A mutation in the alpha tropomyosin gene TPM3 associated with autosomal dominant nemaline myopathy.
Article Details
- CitationCopy to clipboard
Laing NG, Wilton SD, Akkari PA, Dorosz S, Boundy K, Kneebone C, Blumbergs P, White S, Watkins H, Love DR, et al.
A mutation in the alpha tropomyosin gene TPM3 associated with autosomal dominant nemaline myopathy.

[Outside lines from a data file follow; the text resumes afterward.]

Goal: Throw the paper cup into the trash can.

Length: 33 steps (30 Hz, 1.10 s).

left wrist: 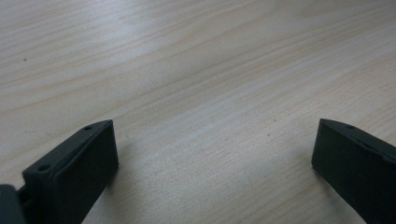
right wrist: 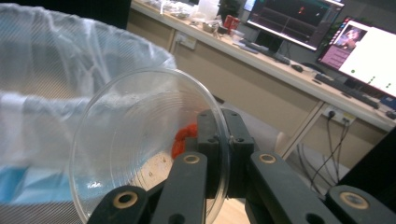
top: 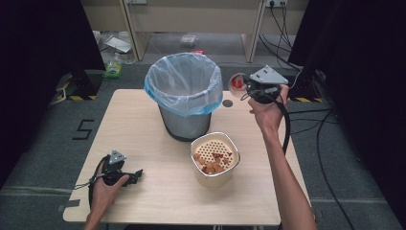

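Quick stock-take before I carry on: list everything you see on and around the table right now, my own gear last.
Light wooden table: one, centre of the high view.
Grey bin lined with a pale blue plastic bag: one, on the table's far middle.
Cream square container with a perforated insert and brown-red scraps: one, in front of the bin.
Clear plastic cup with a red scrap inside: one, tilted beside the bin's rim, clamped by its rim.
Computer monitors: several, lit, on the far desk.
Left claw: black, open, low over bare table.
Right claw: black, shut on the cup.
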Each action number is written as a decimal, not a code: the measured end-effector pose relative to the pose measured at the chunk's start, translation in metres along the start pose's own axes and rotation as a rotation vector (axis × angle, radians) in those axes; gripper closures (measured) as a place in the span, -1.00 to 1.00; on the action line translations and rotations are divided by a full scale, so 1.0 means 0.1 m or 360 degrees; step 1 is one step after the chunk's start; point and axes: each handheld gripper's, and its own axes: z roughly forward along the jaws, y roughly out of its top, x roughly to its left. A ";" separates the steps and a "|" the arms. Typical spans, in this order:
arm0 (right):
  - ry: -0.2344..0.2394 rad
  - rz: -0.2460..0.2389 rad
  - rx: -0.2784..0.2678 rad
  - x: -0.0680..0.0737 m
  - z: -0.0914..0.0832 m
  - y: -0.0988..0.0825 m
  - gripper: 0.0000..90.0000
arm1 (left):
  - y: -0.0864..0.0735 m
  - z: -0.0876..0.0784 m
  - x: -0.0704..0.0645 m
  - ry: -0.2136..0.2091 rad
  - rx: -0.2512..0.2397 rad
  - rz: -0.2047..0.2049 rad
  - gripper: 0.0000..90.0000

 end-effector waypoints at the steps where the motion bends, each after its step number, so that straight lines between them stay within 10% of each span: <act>1: -0.0002 0.0004 -0.0002 -0.01 0.01 0.03 0.95 | 0.00 0.00 0.00 0.0001 0.0001 0.0001 -1.00; 16: 0.0135 -0.0129 -0.0112 0.34 0.24 0.74 0.95 | 0.00 0.00 0.00 0.0000 0.0000 0.0001 -1.00; 33: 0.0344 -0.0002 0.0103 0.73 0.83 0.78 0.39 | -0.01 -0.01 -0.01 -0.0008 0.0001 0.0003 -1.00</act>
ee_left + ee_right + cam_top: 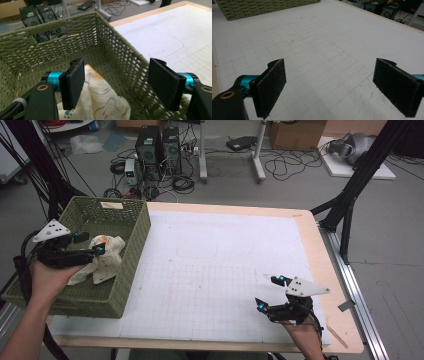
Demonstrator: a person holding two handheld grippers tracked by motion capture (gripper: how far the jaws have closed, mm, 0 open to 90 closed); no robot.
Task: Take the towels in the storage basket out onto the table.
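Note:
A green woven basket (135, 240) stands at the table's left edge, and a crumpled white cloth (107, 255) with orange and blue print lies inside it. My left gripper (89, 244) hovers over the basket just above the cloth, open, with nothing between its jaws. In the left gripper view the cloth (100, 100) lies below the left gripper (120, 85), with the basket wall (110, 50) beyond. My right gripper (267, 292) is open above the bare white mat at the front right. Both black pads (272, 85) of the right gripper (334, 87) frame only gridded mat.
A white gridded mat (215, 270) covers the wooden table (325, 270). Computer towers (160, 145), cables and table legs stand on the floor beyond the far edge. A black frame leg (350, 195) rises at the right. The basket edge (262, 8) lies far off in the right gripper view.

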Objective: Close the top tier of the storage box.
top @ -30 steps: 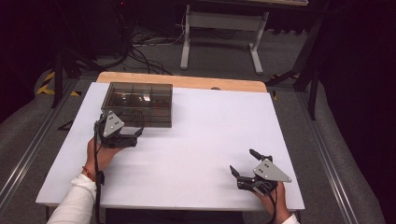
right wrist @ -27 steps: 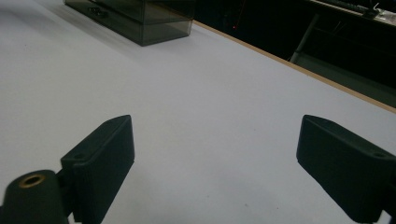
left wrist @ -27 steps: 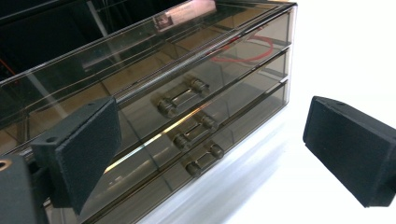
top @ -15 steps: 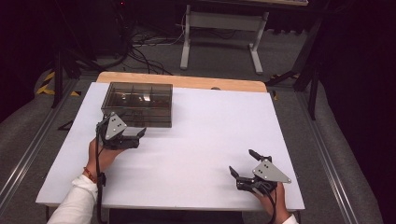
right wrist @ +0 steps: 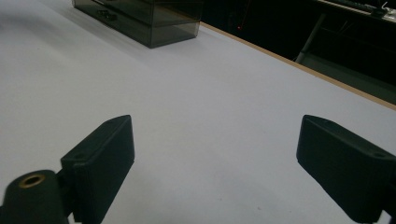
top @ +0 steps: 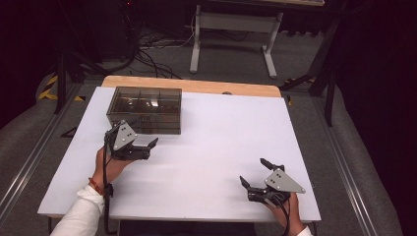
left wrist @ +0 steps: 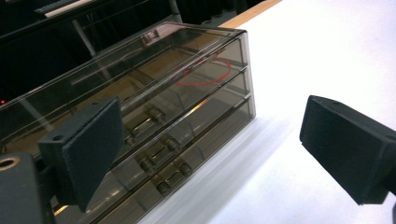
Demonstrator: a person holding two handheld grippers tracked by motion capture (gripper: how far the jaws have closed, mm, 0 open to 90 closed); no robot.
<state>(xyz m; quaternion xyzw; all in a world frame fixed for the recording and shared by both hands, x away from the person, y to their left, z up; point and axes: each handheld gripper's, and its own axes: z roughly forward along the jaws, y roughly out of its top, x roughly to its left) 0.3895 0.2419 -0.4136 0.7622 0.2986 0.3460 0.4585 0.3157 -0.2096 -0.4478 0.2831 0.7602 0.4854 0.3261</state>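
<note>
Gaping wide with nothing between its jaws, the left gripper (top: 146, 146) is hovering just in front of the smoky drawer box (top: 145, 109) — its handled drawer fronts (left wrist: 161, 154) are facing it. The right gripper (top: 255, 174) is sitting well apart near the white table's (top: 221, 132) front right corner, jaws likewise spread — empty.

I held the left gripper (top: 146, 145) forward on my left side with its jaws spread wide, while the right gripper (top: 254, 173) sat low near my right, jaws equally parted and empty.
</note>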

Nat Genet. 1995 Jan;9(1):75-9.
- PubMed ID
- 7704029 [ View in PubMed]
- Abstract
Nemaline myopathies are diseases characterized by the presence in muscle fibres of pathognomonic rod bodies. These are composed largely of alpha-actinin and actin. We have identified a missense mutation in the alpha-tropomyosin gene, TPM3, which segregates completely with the disease in a family whose autosomal dominant nemaline myopathy we had previously localized to chromosome 1p13-q25. The mutation substitutes an arginine residue for a highly conserved methionine in a putative actin-binding site near the N terminus of the alpha-tropomyosin. The mutation may strengthen tropomyosin - actin binding, leading to rod body formation, by adding a further basic residue to the postulated actin-binding motif.